What to do:
For this exercise, output exactly and only the lines running from the one with "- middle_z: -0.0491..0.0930" through the final line of the data below, without pictures.

Dataset records
^^^^^^^^^^^^^^^^

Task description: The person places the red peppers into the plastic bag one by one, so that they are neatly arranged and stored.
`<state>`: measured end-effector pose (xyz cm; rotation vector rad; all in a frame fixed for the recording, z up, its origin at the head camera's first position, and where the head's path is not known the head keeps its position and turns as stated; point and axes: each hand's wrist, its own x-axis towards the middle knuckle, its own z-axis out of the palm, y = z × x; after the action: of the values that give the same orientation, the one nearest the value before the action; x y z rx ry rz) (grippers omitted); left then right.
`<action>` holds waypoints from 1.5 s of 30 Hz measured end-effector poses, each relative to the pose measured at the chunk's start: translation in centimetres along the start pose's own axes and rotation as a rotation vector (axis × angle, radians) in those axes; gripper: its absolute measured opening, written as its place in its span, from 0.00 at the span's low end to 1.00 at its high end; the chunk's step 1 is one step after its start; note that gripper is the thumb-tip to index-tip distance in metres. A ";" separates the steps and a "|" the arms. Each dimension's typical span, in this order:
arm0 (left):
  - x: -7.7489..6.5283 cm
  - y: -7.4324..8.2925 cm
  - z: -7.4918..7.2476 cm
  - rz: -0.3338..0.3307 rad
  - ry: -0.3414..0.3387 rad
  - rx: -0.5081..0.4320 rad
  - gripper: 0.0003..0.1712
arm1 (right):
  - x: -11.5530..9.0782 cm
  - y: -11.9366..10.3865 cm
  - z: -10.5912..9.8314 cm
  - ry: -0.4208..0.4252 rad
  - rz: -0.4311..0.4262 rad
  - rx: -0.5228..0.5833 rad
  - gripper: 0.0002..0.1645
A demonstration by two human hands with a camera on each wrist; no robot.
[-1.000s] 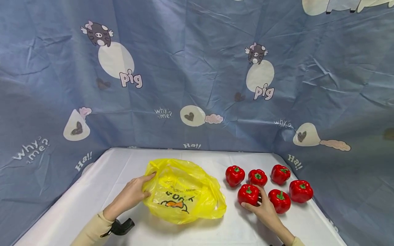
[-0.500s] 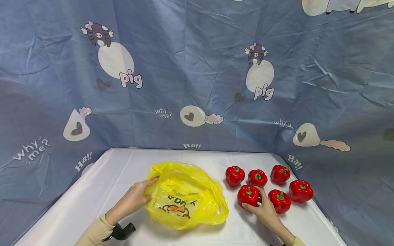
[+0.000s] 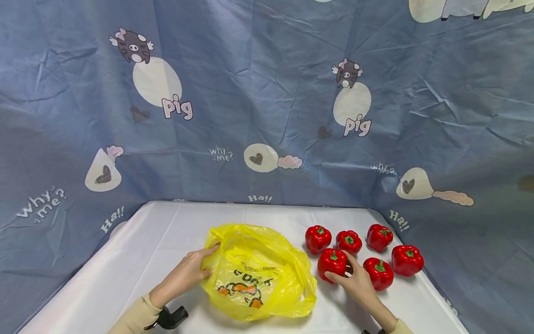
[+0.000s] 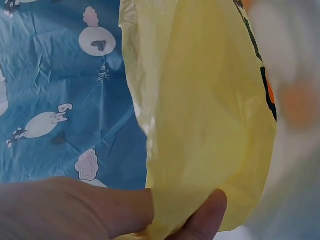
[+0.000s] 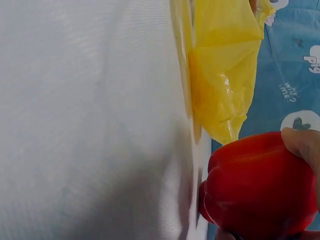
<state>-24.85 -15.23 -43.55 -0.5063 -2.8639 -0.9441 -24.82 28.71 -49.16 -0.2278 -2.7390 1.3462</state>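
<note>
My left hand (image 3: 188, 273) pinches the left edge of a yellow plastic bag (image 3: 250, 297), whose mouth gapes toward the top; in the left wrist view the bag's thin film (image 4: 200, 115) passes between thumb and fingers. On the right, my right hand (image 3: 356, 280) grips a red bell pepper (image 3: 332, 264) with a green stem, thumb on the near side and fingers on the far side. Close up in the right wrist view, that bell pepper (image 5: 262, 185) hides part of the fingers. A short gap separates it from the bag in the head view.
Several other red bell peppers stand around the right hand, among them one behind (image 3: 318, 240), one to the right (image 3: 378, 273) and one near the table's right edge (image 3: 407, 260). A white cloth covers the table (image 3: 167, 236). Blue printed curtain (image 3: 267, 116) surrounds the back and sides.
My left hand has drawn the bag rightward and nearer to me. The gripped bell pepper has shifted slightly left and up with my right hand. The other bell peppers stay put.
</note>
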 end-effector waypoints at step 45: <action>0.5 0.2 0.5 -0.077 0.003 -0.030 0.38 | 0.1 -7.6 3.3 -0.258 -0.247 0.303 0.54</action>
<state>-25.23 -14.67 -43.72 -0.4000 -2.8893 -1.0003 -26.15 21.58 -45.18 0.3140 -2.5860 1.7904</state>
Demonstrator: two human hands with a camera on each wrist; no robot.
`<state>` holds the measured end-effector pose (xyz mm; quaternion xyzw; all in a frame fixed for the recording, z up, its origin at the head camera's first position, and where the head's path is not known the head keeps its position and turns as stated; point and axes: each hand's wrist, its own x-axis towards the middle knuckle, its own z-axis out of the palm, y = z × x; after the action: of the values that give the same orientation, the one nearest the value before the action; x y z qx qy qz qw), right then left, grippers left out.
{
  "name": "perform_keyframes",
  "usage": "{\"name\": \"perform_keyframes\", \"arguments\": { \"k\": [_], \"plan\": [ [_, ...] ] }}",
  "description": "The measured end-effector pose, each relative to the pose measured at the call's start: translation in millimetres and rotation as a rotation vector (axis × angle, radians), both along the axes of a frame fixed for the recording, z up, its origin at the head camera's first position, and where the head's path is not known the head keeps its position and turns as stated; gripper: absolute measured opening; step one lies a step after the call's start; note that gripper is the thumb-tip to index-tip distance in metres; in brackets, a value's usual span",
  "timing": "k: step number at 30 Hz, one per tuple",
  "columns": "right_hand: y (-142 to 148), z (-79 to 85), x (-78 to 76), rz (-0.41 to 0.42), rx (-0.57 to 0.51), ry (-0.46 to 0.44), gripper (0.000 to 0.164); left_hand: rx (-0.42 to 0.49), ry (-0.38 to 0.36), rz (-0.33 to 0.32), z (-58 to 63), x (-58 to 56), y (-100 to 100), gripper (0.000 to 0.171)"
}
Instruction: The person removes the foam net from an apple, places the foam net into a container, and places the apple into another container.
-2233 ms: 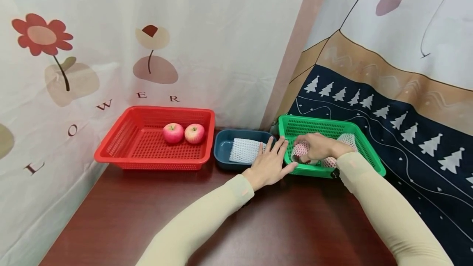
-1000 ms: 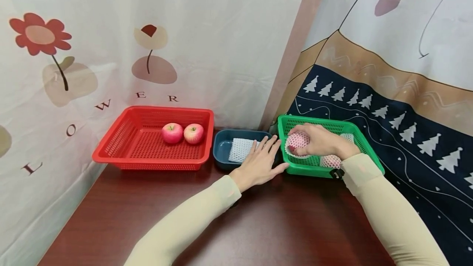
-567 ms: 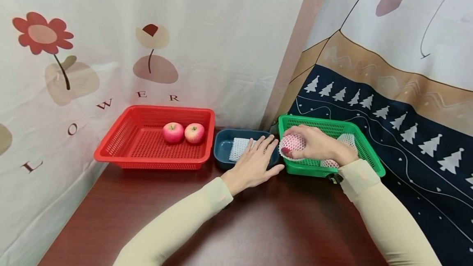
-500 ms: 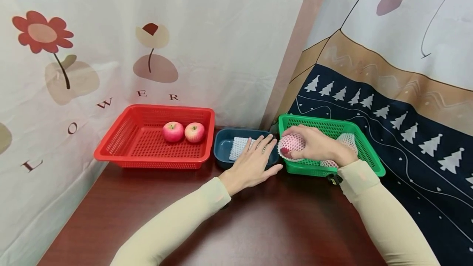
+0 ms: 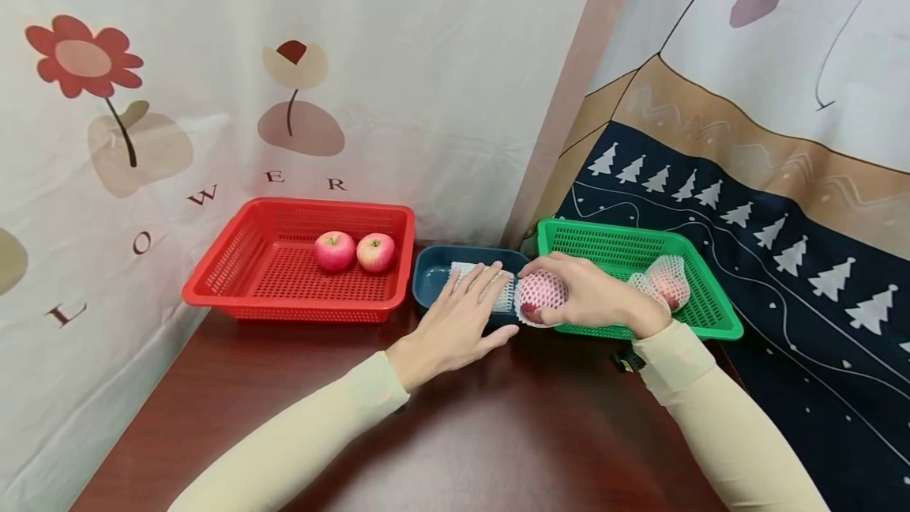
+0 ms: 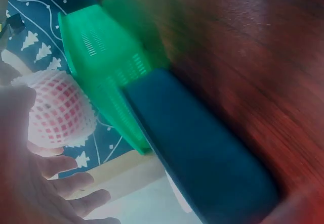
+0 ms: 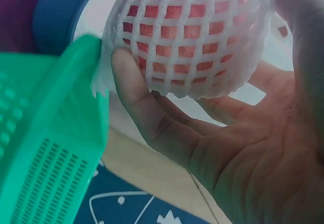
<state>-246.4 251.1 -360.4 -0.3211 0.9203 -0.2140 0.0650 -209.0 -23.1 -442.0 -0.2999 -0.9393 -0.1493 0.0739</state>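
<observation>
My right hand grips an apple in a white foam net, raised between the green basket and the dark blue tray. In the right wrist view the thumb and fingers hold the netted apple beside the basket's rim. My left hand is over the tray's near edge, fingers spread and straight, holding nothing. A flat white foam net lies in the tray, partly hidden by that hand. In the left wrist view the netted apple appears close to the left fingers.
Two bare apples sit in the red basket at the left, one of them the left apple. Foam-netted fruit lies in the green basket's right part. A patterned curtain hangs behind the brown table.
My right hand has lifted the netted apple from the green basket and carried it left toward the tray. My left hand has drawn left and nearer, fingers still spread.
</observation>
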Motion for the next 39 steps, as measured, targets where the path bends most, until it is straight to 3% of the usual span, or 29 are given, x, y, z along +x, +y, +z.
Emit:
{"name": "perform_keyframes", "arguments": {
  "k": [17,24,39],
  "plan": [
    [-33,-21.9,19.8,0.105,0.019,-0.015,0.063,-0.048,0.086,0.017,-5.2,23.4,-40,0.09],
    [-43,-39.7,26.9,0.122,0.027,-0.031,0.061,-0.063,0.129,-0.003,-10.2,32.9,-55,0.09],
    [-69,-82.2,43.4,0.12,0.018,-0.077,0.06,-0.07,0.143,-0.049,-18.8,46.0,-75,0.086]
  ]
}}
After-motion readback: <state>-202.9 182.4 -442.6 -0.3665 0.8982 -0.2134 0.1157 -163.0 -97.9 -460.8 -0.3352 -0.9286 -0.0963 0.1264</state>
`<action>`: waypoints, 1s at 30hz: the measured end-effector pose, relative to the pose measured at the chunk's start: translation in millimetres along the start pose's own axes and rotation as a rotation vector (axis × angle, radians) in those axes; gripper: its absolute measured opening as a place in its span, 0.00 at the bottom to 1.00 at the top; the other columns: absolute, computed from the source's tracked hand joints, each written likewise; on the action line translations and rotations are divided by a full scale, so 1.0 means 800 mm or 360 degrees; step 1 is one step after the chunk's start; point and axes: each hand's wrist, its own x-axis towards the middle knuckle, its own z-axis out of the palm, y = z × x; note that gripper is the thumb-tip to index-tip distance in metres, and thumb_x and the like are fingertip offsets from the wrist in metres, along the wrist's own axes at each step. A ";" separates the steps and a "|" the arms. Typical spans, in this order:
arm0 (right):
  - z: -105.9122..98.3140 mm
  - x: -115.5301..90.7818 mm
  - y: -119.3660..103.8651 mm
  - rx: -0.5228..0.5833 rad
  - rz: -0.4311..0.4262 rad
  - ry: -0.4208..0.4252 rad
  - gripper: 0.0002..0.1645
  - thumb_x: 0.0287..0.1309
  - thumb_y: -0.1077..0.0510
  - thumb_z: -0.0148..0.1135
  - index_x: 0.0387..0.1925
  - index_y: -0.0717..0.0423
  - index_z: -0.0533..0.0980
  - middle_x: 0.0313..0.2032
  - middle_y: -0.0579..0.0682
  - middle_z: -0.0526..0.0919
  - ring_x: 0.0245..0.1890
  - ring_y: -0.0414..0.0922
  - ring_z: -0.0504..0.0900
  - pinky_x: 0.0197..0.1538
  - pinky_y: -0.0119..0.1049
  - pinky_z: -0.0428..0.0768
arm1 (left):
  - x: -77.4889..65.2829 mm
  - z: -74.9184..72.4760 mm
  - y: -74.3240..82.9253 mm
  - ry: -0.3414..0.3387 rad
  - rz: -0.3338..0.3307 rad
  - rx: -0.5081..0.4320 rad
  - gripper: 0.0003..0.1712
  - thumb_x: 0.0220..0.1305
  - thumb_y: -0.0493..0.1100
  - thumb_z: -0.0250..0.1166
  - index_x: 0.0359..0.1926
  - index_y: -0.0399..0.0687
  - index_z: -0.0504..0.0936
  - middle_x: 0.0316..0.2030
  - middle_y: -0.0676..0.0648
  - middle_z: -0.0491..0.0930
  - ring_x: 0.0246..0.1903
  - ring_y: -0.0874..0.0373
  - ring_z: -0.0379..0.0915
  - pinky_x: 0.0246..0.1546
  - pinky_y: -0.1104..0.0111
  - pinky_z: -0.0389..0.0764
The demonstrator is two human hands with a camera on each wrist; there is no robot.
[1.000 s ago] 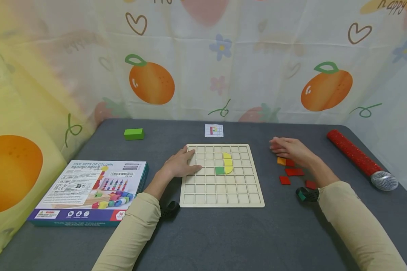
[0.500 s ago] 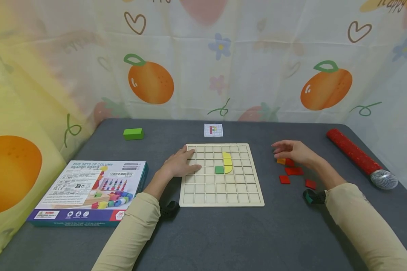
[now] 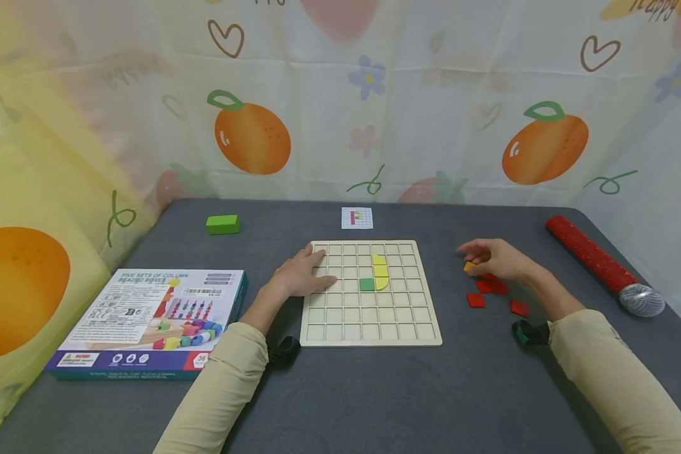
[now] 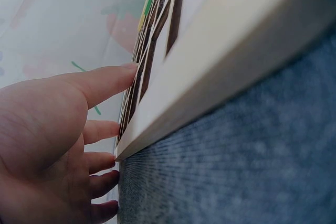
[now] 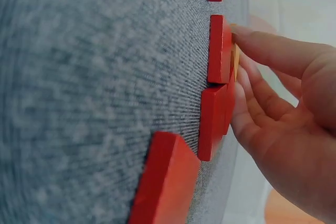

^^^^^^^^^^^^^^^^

Solution to this problem:
  - middle_z: -0.0491..0.0930
  - ring_x: 0.0246..0.1903
  - ring_y: -0.0874..0.0373
  - ring_z: -0.0379..0.0915
  - pinky_x: 0.0246..0.1546
  - pinky_y: -0.1104..0.0111
  - pinky_z: -0.0389..0.0764
The demonstrator is two human hands with a camera on each wrist; there is no robot.
[1.000 s ago] 
[0.500 s ago] 
[now] 
[now] 
[now] 

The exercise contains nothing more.